ECLI:NL:CRVB:2010:BL8299
Centrale Raad van Beroep
- Hoger beroep
- Rechtspraak.nl
Geen recht op WIA-uitkering; voldoende medische en arbeidskundige grondslag
In deze zaak gaat het om het hoger beroep van appellant tegen de uitspraak van de rechtbank Groningen van 20 mei 2009, waarin het beroep ongegrond werd verklaard. Appellant, vertegenwoordigd door mr. L.J. van der Veen, heeft hoger beroep ingesteld tegen het besluit van de Raad van bestuur van het Uitvoeringsinstituut werknemersverzekeringen (Uwv) van 21 oktober 2008, waarin werd meegedeeld dat hij per 10 juli 2008 geen recht heeft op een WIA-uitkering.

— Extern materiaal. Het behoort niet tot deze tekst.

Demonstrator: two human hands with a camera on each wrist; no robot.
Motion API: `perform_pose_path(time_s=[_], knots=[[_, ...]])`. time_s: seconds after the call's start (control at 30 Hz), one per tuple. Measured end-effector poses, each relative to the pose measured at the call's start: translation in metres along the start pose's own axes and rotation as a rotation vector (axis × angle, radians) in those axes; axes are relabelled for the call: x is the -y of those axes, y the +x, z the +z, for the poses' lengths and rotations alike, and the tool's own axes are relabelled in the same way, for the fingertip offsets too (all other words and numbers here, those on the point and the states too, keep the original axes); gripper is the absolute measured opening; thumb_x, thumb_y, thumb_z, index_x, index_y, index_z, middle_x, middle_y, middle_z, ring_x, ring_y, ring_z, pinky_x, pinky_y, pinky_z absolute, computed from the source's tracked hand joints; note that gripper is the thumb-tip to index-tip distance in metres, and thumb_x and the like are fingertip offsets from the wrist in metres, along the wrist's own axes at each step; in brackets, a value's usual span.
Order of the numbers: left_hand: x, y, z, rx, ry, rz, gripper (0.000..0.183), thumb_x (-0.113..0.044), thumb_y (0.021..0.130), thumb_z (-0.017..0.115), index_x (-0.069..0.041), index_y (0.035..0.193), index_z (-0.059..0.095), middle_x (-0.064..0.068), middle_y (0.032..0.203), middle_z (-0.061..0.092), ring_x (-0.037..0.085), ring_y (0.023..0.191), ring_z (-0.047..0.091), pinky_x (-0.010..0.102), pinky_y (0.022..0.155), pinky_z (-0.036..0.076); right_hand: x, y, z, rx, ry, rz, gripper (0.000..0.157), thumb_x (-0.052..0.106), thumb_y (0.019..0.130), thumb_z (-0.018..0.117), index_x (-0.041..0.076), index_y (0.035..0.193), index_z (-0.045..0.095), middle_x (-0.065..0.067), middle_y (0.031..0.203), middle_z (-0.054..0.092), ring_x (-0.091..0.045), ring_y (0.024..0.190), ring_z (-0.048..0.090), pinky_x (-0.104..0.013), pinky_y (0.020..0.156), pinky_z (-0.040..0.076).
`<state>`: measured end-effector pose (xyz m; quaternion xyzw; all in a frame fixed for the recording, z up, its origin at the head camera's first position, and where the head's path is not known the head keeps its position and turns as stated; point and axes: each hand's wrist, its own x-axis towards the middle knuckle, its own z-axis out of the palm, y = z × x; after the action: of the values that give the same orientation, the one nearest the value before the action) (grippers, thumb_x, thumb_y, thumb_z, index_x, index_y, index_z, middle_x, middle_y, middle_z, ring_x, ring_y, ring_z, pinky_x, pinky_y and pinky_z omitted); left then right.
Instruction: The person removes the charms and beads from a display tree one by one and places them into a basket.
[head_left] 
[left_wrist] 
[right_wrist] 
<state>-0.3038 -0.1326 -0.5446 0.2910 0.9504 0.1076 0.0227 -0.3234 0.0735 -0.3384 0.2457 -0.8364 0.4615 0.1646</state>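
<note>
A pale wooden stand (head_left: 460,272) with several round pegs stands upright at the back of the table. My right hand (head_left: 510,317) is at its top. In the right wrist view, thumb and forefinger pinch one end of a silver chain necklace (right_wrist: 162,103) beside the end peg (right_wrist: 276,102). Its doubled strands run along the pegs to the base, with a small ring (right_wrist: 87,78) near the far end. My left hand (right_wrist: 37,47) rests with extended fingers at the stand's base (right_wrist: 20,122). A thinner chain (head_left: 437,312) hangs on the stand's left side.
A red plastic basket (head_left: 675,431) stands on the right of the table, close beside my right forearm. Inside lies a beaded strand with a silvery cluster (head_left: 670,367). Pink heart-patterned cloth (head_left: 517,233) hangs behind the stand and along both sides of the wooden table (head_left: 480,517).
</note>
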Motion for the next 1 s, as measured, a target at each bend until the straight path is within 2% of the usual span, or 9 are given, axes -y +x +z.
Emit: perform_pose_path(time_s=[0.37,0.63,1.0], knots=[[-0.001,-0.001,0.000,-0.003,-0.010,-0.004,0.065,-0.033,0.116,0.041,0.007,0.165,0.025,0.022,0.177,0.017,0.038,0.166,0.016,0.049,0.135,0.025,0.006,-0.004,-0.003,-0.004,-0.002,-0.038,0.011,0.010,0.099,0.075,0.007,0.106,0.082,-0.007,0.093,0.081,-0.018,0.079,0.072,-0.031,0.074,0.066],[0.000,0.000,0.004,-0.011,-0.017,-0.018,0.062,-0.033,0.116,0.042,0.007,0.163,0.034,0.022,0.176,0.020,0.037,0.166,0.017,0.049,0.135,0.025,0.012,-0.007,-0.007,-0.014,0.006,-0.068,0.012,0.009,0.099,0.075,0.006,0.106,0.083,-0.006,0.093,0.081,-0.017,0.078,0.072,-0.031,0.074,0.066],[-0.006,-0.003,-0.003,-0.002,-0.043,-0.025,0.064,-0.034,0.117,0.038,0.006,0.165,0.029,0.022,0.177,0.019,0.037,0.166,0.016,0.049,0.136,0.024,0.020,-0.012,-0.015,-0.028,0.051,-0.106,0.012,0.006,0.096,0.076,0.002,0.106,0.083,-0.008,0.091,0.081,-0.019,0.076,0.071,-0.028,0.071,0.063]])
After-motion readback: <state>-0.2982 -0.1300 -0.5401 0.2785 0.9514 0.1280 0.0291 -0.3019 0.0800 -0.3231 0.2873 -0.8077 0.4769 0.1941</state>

De rechtbank verwierp de beroepsgrond van appellant dat zijn medische beperkingen waren onderschat.
Tijdens de zitting op 7 januari 2010 werd het onderzoek geschorst om appellant de gelegenheid te geven informatie van zijn behandelend psychiater over te leggen. Na het inbrengen van deze informatie door appellant op 25 januari 2010, vond er op 5 februari 2010 een nieuwe zitting plaats. De Raad overwoog dat er geen geschil was over het feit dat appellant zijn werk als magazijnmedewerker niet meer kon verrichten door beperkingen als gevolg van een aanpassingsstoornis met depressieve kenmerken en lichte knieklachten.

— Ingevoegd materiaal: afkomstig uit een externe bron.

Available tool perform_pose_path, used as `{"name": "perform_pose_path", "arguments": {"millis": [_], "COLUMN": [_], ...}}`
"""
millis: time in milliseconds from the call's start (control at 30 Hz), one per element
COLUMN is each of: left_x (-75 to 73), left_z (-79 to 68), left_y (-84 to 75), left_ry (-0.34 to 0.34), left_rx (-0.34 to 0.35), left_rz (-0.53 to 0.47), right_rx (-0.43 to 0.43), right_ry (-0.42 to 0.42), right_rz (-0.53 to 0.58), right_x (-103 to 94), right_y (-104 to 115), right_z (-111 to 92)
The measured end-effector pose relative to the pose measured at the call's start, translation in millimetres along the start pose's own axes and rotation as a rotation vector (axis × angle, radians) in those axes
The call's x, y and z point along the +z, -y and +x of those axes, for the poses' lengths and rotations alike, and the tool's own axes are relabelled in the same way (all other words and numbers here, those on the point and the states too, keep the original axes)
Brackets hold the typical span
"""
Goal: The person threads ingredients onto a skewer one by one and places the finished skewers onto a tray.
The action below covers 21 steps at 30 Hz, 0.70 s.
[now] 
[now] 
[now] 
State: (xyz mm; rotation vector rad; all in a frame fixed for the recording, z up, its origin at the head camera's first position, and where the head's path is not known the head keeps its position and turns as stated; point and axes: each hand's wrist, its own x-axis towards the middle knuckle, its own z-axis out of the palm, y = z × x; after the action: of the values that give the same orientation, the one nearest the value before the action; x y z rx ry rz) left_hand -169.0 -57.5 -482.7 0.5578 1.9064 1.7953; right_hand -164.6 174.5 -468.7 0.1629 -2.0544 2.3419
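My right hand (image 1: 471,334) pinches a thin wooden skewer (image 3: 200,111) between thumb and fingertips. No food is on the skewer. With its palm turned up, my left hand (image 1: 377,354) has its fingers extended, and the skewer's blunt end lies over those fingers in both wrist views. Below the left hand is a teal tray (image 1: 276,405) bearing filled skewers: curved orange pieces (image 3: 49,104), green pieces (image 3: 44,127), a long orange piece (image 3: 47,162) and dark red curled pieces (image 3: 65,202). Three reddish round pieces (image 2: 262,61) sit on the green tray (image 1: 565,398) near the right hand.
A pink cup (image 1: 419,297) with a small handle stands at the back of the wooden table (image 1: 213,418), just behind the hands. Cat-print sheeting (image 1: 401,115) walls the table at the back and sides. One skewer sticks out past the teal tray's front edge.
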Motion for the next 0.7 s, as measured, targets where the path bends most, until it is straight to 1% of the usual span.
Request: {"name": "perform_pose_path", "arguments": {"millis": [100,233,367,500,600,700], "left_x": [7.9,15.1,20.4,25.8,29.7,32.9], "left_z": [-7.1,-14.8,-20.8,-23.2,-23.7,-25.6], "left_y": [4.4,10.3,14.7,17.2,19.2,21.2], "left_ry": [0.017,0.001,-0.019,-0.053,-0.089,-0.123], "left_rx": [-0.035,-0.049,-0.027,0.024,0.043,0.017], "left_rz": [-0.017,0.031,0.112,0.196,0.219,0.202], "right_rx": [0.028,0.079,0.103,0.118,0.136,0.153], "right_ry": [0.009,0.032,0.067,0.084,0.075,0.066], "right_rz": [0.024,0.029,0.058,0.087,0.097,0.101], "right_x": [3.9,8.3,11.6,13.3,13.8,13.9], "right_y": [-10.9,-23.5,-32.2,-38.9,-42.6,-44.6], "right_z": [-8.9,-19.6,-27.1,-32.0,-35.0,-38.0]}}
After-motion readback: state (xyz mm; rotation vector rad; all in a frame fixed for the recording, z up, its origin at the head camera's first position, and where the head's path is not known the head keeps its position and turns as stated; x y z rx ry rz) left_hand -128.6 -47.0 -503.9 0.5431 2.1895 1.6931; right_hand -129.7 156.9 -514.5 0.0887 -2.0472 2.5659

De (bezwaar)verzekeringsarts had vastgesteld dat appellant medische beperkingen ondervond, welke waren vastgelegd in een Functionele Mogelijkhedenlijst. De Raad concludeerde dat er onvoldoende reden was om te twijfelen aan de juistheid van het verzekeringsgeneeskundige oordeel, en dat de door appellant overgelegde informatie van zijn behandelende psycholoog en psychiater de eerdere conclusies bevestigde. De Raad oordeelde dat de medische geschiktheid van de functies die aan de schatting ten grondslag lagen, voldoende was toegelicht door de (bezwaar)arbeidsdeskundige.
Uiteindelijk werd het hoger beroep van appellant afgewezen en werd de aangevallen uitspraak bevestigd. De Raad zag geen reden voor een proceskostenveroordeling.